New rules for the types of identification U.S. or Canadian citizens must present to cross into the country shouldn't cause significant delays and won't be strictly enforced at first, a senior federal official said.
Under the rules going into effect Thursday, people will no longer be allowed to simply declare to immigration officers at border crossings that they are citizens, said Jayson Ahern, deputy commissioner with U.S. Customs and Border Protection.
Instead, those 19 and older will have to show proof of citizenship — a passport, trusted traveler card or a birth certificate and government-issued ID such as a driver's license.
"We'll be asking those who cross our borders to present to us secure, more reliable documents to prove citizenship and to confirm their identity," said Ahern, who is heading a national effort to call attention to the changes.
Officers at the ports will have latitude to admit people who are unaware of the changes once their identities are confirmed, Ahern said. Ron Smith, a spokesman for U.S. Customs and Border Protection in Detroit, which has the busiest northern border crossing, said the agency will provide a grace period for travelers without the extra ID, and will hand out fliers explaining the changes.

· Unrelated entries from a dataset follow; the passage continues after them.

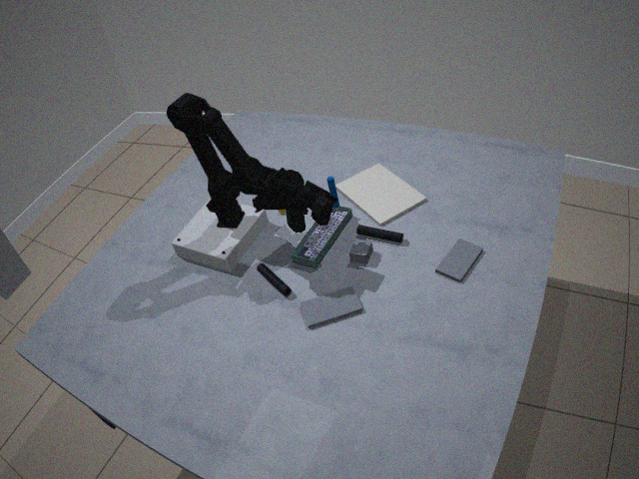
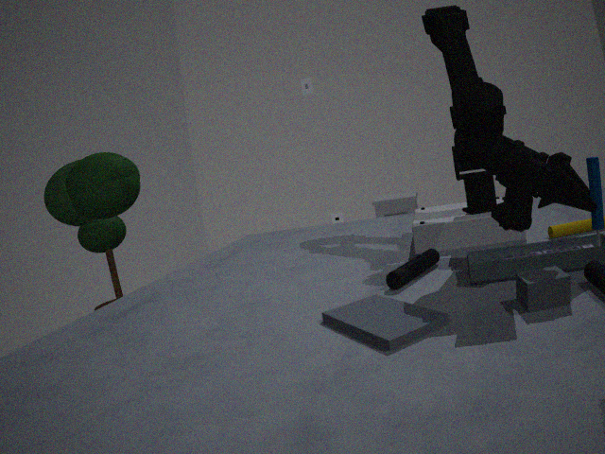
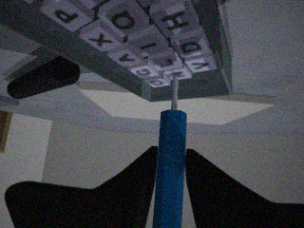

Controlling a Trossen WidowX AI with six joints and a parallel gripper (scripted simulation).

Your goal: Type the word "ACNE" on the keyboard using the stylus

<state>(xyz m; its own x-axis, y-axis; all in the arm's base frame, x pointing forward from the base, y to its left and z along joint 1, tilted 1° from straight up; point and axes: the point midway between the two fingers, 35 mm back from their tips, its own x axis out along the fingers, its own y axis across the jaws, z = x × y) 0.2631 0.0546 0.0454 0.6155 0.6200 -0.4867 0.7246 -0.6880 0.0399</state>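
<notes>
My gripper [image 1: 333,200] [image 2: 594,209] [image 3: 171,153] is shut on the blue stylus [image 1: 331,187] [image 2: 594,185] [image 3: 172,199], which stands nearly upright. The green keyboard [image 1: 308,261] [image 2: 488,268] [image 3: 204,90] lies under the gripper, with pale lettered keys. In the wrist view, the stylus's thin grey tip [image 3: 175,87] is over the end key of the middle row, which looks like N, beside O and V. The tip looks at key height; whether it touches or presses the key cannot be told. The A key [image 3: 124,58] shows two keys along from O.
A cream board [image 1: 381,193] [image 3: 157,106] lies beyond the keyboard. Black cylinders [image 1: 275,279] [image 1: 380,234] and a small grey block [image 1: 360,252] [image 2: 543,293] lie near it. Grey slabs [image 1: 331,310] [image 1: 459,259] lie farther off. A yellow cylinder [image 2: 570,228] lies behind the keyboard.
</notes>
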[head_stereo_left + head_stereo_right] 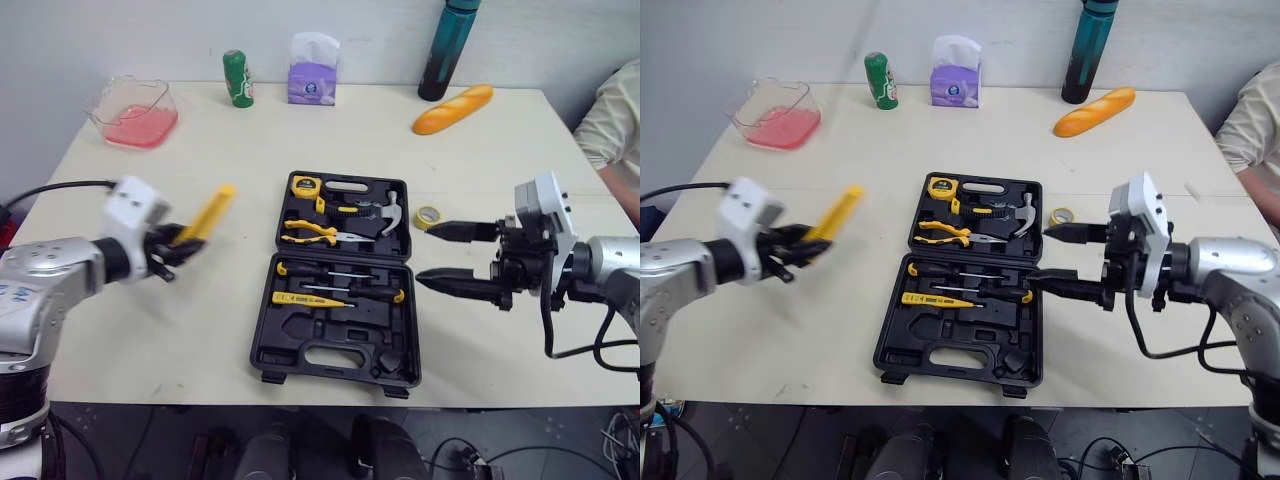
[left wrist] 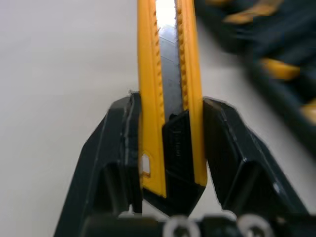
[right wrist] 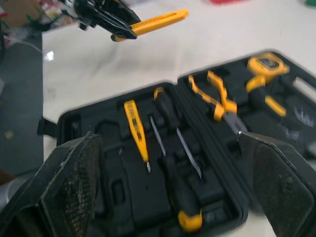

"The first couple of days, weeks maybe, could add a few seconds to the inspection process. But once people become aware of these requirements, and we're getting the word out to them ... those minor delays should disappear," Smith said.
Casino Windsor, across the Detroit River from the United States, is buying radio ads to inform its American customers that they can still visit without passports. Casino spokeswoman Holly Ward said any changes to border requirements risk driving away business.
Smith said few people have crossed the northern border by just declaring their nationality since the 2001 terrorist attacks, because officers have always had the discretion to request documents.
Congress approved the Western Hemisphere Travel Initiative in 2004, which requires verified citizenship and identification of all those entering the country from Canada, Mexico and the Caribbean. The passport requirement for land and sea crossings has been delayed until June 2009.
Mexican citizens will continue to have to present valid passports and visas. Canadian citizens previously were not required to show a passport, but will need one after next year.
Last week, Mexican tourism officials in Tijuana introduced a "Get Your Passport" campaign that gives U.S. passport holders discounts at restaurants and shops.
Quincy Epperson of San Diego said he will stop going to Mexico until he replaces his birth certificate. He has an old photocopy but worries it won't pass muster with inspectors.
"I don't want to take the chance," said Epperson, 31, as he returned Tuesday from one of his weekly visits to Tijuana's sports betting parlors. If he wins his Super Bowl bet on the Giants, Epperson will send a friend to Tijuana collect his money.
Over the last two fiscal years, 31,000 people who claimed at the borders to be U.S. citizens were not, Ahern said.
Critics, particularly in northern border states, have assailed Department of Homeland Security Secretary Michael Chertoff over the changes. Sen. Norm Coleman, R-Minn., accused him of not understanding "the practical effects of DHS policies on the everyday lives of border community residents."
But Ahern said new passport cards the size of credit cards will allow citizens to cross the U.S.-Mexican border effectively and efficiently. Applications should be available starting Friday, although processing will take three to four months. Cards without previously issued passports will cost $45 for adults and $35 for children; they will cost $20 and $10, respectively, for those with passports.
Drivers' licenses enhanced with proof of citizenship and a radio frequency identification chip also will be accepted, Ahern added. Four states including Arizona have signed up for a federal program to offer the licenses. British Columbia also is experimenting with similar new high-tech licenses.
Ahern said he does not expect delays at entry ports over the new requirements — contradicting Chertoff's comments earlier this month that longer lines will be inevitable at first.